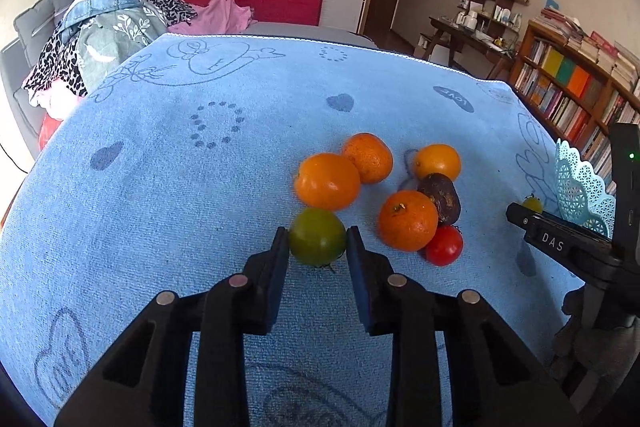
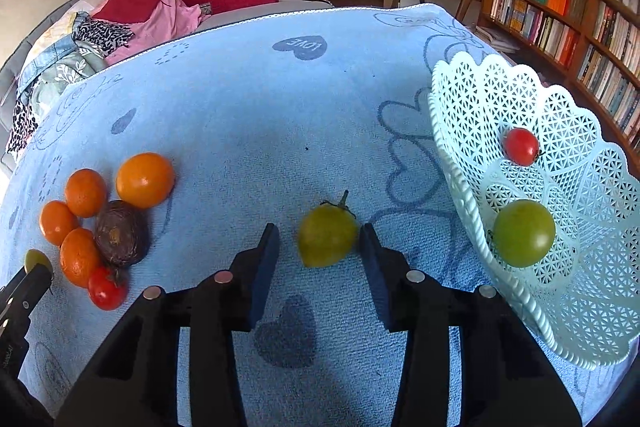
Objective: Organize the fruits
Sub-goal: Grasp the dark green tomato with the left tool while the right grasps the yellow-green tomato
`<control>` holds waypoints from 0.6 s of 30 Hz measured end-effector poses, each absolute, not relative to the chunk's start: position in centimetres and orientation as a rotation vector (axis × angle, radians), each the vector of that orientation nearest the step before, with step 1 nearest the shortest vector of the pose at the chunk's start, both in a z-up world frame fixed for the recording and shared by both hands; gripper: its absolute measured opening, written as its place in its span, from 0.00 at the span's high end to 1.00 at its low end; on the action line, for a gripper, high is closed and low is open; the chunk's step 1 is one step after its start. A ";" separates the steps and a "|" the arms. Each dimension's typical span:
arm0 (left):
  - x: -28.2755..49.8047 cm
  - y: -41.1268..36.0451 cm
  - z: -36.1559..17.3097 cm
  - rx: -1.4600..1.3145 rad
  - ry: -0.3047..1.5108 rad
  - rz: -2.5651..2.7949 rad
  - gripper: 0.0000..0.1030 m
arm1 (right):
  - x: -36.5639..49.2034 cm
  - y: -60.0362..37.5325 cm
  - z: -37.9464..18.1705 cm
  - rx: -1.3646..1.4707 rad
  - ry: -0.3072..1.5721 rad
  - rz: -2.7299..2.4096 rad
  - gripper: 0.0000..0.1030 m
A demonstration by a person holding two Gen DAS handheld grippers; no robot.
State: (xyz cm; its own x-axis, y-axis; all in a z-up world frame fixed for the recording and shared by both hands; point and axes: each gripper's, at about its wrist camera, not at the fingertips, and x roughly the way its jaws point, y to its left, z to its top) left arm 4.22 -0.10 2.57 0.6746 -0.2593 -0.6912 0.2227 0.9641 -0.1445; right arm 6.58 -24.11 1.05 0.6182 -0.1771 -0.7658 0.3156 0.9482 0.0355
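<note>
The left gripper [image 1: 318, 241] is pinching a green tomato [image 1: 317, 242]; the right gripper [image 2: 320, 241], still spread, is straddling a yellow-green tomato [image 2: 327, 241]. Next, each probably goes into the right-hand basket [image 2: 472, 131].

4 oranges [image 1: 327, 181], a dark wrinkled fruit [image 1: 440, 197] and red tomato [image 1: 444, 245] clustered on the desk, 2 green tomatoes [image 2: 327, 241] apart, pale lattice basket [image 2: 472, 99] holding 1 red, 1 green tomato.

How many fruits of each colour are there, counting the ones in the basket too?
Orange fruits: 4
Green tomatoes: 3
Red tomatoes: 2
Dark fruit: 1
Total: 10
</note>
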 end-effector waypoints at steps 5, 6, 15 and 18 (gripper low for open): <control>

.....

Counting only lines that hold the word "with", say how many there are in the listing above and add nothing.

* Solution to this task
2